Does anyone out there have strong experience in selling web apps/software to government(state or federal)? Would you be willing to offer some pointers?<p>We've never done it before and are complete neophytes, but are exploring the idea as another way to bootstrap. Any general pointers would be greatly appreciated. Also, if you're in the SF area and would want to grab lunch or a coffee that would be great.
======
inerte
I am from Brazil and probably the whole process is different, but here are
some of my experiences.

\- Most of the times a gov doesn't "buy" things directly. They open a bidding,
auction, whatever is the english term. They'll put a set of requirements, and
let companies bid anonymously...

\- There's a certain threshold for this "bidding" to be required. In Brazil a
couple years ago, cities couldn't buy anything above R$ 750.00 without the
whole bidding process. So, vendors priced their stuff at R$ 749.99;

\- Another method to manipulate the bidding is that the buyers will agree with
the vendor(s) to make a certain set of requirements that only the vendor(s)
can satisfy;

\- There's the chance that in four years, the next administration, they'll
kick you out;

\- You'll get many, many leads. A new mayor is elected, he puts his people on
charge. They're from party X, and party X also controls other cities, and
they'll recommend you;

\- Some politicians will try to pay with influence, that is, instead of money,
they'll talk about the wonders they can do to you or your company in different
spheres of the administration.

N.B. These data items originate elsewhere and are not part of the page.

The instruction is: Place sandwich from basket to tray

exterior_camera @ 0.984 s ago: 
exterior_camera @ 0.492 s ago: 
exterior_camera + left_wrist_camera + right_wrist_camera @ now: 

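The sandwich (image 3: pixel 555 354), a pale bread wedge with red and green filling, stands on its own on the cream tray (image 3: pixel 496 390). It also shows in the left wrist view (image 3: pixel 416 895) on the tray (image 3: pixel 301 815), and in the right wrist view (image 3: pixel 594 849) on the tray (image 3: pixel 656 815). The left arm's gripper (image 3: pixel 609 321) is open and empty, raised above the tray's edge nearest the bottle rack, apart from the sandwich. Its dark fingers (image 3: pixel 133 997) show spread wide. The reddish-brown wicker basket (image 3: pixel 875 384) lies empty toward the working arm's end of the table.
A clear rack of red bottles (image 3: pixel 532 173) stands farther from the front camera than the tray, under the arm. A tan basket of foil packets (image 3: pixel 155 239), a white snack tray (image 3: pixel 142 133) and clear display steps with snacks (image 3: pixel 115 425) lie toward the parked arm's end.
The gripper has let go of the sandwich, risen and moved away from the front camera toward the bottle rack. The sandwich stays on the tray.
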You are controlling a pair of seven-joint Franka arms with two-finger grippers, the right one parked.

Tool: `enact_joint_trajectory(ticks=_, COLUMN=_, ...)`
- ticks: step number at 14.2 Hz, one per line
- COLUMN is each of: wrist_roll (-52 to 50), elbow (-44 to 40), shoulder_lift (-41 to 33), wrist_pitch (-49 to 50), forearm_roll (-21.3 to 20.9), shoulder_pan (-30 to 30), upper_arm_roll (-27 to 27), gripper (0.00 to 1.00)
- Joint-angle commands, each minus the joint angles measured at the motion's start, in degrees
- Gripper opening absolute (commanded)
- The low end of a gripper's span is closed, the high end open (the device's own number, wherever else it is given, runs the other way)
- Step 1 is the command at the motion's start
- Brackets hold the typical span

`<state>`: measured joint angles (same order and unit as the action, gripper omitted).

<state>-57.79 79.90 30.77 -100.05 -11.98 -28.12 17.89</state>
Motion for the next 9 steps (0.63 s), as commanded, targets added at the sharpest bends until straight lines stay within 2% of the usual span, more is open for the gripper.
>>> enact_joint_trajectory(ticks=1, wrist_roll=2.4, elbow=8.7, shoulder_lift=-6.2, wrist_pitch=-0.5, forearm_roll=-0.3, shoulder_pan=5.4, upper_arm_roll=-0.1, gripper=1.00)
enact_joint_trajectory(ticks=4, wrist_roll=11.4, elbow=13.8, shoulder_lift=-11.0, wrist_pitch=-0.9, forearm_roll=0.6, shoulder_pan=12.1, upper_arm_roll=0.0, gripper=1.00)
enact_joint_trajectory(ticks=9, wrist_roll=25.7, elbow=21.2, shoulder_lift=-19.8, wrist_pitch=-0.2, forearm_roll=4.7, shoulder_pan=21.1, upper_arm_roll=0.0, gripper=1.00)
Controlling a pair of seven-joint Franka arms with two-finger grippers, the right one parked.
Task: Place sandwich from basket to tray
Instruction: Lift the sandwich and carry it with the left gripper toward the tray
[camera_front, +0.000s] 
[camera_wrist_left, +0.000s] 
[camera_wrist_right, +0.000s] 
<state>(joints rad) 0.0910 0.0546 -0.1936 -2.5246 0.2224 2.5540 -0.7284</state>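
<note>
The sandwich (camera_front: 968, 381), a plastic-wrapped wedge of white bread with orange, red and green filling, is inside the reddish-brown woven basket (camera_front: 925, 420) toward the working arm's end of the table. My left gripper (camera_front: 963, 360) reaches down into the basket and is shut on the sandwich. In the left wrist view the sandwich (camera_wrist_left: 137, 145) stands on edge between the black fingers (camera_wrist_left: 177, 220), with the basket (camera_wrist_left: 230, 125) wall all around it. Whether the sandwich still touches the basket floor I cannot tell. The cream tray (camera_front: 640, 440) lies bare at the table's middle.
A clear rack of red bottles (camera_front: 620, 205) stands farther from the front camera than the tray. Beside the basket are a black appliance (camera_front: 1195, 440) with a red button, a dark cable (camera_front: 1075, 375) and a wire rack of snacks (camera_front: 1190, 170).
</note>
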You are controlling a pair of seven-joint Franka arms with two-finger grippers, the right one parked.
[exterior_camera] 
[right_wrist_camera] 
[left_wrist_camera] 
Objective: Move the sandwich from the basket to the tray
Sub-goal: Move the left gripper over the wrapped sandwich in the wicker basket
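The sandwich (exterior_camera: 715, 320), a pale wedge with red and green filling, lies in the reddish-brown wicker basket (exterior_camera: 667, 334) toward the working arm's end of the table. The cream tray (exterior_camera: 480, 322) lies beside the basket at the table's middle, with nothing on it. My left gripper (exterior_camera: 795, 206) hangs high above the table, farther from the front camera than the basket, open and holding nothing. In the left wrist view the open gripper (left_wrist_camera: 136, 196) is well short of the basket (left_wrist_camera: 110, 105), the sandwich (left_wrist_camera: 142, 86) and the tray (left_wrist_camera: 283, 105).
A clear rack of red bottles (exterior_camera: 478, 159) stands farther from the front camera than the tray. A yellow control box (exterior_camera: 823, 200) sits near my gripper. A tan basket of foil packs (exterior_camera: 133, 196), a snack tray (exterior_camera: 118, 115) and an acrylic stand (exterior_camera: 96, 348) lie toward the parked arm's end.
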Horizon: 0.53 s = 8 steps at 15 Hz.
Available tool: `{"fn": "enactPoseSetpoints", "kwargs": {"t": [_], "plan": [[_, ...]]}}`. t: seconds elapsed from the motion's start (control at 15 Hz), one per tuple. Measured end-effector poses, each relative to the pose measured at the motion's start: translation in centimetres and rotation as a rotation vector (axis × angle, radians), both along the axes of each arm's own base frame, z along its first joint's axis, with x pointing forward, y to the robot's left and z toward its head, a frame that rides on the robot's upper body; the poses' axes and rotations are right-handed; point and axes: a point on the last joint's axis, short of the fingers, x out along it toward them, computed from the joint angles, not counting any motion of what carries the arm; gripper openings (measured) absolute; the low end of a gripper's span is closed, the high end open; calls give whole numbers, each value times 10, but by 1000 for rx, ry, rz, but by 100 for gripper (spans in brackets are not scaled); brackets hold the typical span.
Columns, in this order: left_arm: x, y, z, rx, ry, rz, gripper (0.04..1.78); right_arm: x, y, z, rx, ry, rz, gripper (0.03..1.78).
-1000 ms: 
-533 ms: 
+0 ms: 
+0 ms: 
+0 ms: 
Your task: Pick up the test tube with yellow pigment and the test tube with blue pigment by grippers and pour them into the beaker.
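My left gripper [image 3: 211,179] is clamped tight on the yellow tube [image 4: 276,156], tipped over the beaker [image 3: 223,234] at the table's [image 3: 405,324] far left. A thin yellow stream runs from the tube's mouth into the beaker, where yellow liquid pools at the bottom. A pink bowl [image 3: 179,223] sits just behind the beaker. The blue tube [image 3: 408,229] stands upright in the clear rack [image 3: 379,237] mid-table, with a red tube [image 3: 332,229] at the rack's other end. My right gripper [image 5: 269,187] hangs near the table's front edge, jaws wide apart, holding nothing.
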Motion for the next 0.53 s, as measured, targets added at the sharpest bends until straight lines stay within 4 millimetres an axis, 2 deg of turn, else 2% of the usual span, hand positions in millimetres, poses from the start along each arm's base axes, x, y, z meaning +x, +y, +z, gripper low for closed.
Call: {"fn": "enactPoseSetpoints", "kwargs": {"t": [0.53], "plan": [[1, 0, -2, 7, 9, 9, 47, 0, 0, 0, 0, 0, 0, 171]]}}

This is different of straight corruption where
money exchange hands, it's sold more like a friendship, one hand washing the
other. It's like having friends in the police or lawyers. How easier your life
will be;

Other than that, the whole politics thing, it's like any normal commercial
transaction. You sell something, gives support, and life goes on. I worked
during 6 years making software for law firms, and law-related parts of the
government. I wasn't directly involved in the whole politics things, I was
just the programmer and my boss was the marketing/salesman guy, but I would
get lots of hints here and there.

There's also the issue of legacy applications, worse than on the enterprise.
Govs don't have the financial incentive to change stuff, to make things run
more smoothly. You'll deal with a lot of old stuff, or crap things made by
family members and their relatives.